Положительное единственно в том, чтобы обзавестись ребенком: учиться у него совсем не тому, что другие, — не обращать внимания на его тошнотворные попытки управляться с ручками-ножками и какать, что до такой степени умиляет родителей, что они до тошноты повторяют одно и то же, а вы в один прекрасный момент обнаруживаете, что не только ненавидите всех детей подряд, но испытываете бессознательную неприязнь к котятам и щенкам. Мне пришло в голову, что я могу учиться у ребенка природе человека. И если принять на веру слова Гарри, что я прирожденный философ, это будет честолюбивый философский проект. Что, если поместить ребенка в глубь темного шкафа? Или в увешанную зеркалами комнату? Или — увешанную картинами Сальвадора Дали? Разумеется, дети должны учиться улыбаться, но что произойдет, если я не покажу ему, как надо смеяться? У него не будет ни телевидения, ни кино и, может быть, даже общения. Что случится, если он не будет видеть никого, кроме меня? Или даже себя? Разовьется ли жестокость в этой Вселенной в миниатюре? Сарказм? Ярость? Да, здесь есть чему поучиться. Но с какой стати останавливаться на одном ребенке?

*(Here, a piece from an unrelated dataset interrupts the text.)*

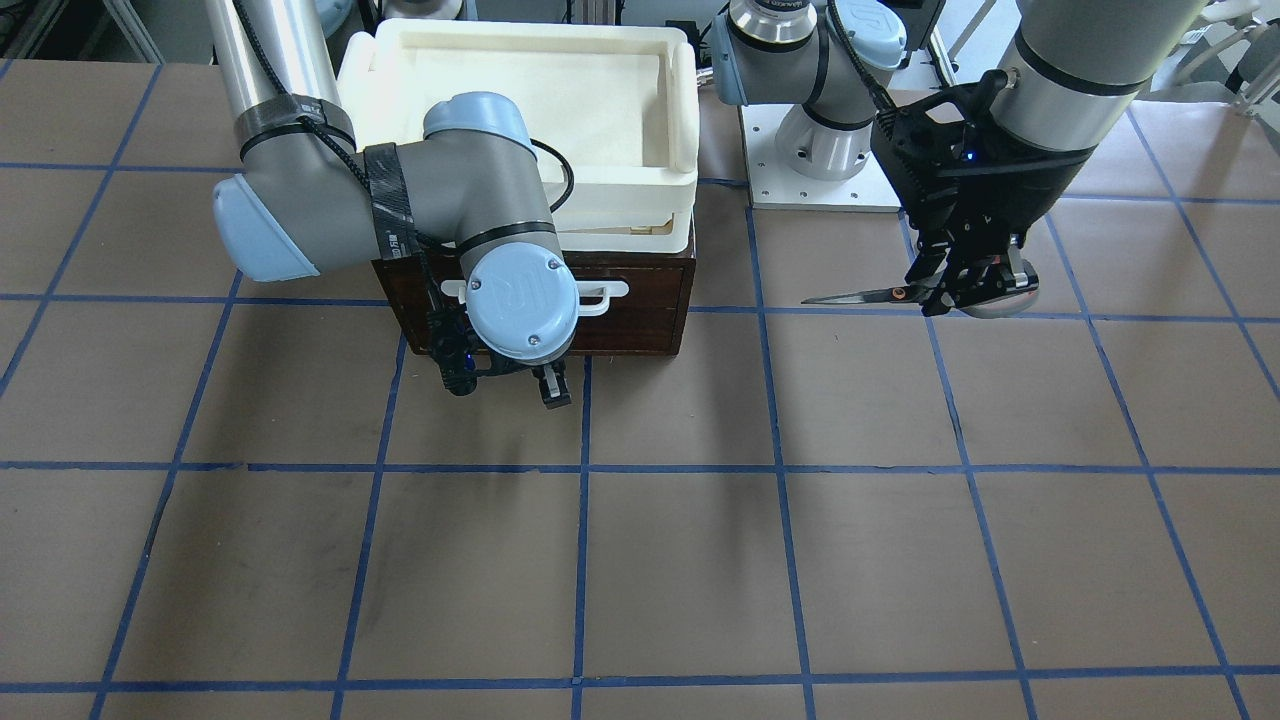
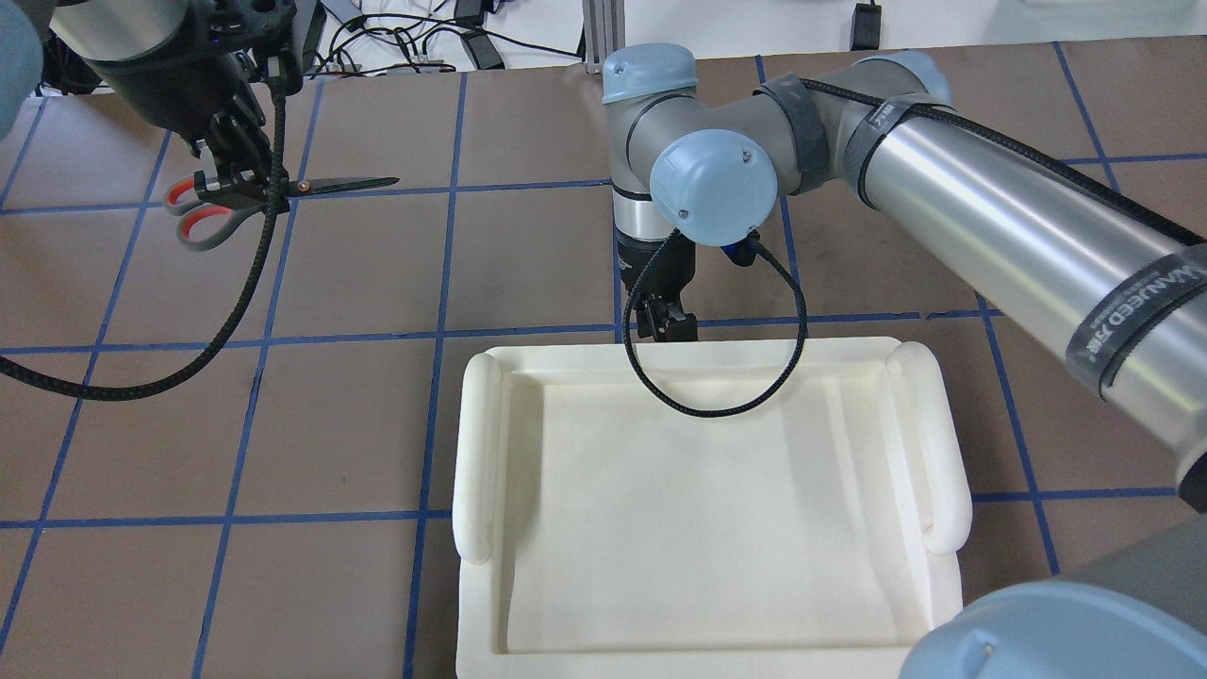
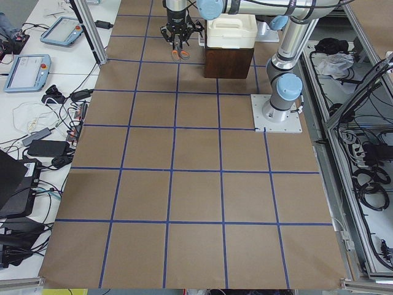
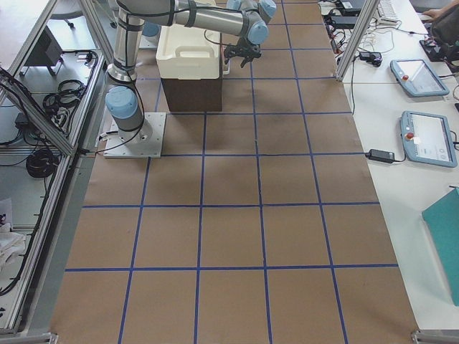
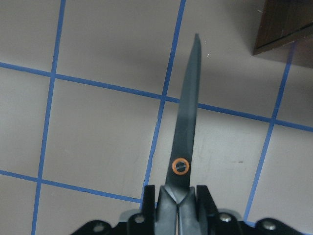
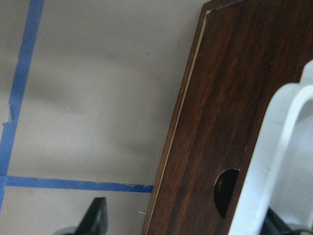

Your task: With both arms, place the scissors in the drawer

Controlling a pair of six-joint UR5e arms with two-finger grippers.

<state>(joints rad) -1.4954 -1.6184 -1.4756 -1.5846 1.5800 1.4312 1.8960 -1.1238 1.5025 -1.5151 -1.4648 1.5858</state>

Можно обзавестись коллективом детей, или «семьей», и, устраивая каждому свое окружение, определять, что у человека от природы, что неизбежно, что обусловливается средой и что является условным рефлексом. Кроме всего прочего, я попытаюсь воспитать существо, которое будет понимать самое себя. Что, если дать ему толчок к самосознанию в необычно раннем возрасте — например, в три года? Или даже раньше? Потребуются специальные условия для расцвета самосознания. Одно очевидно: ребенок в полной мере познает одиночество.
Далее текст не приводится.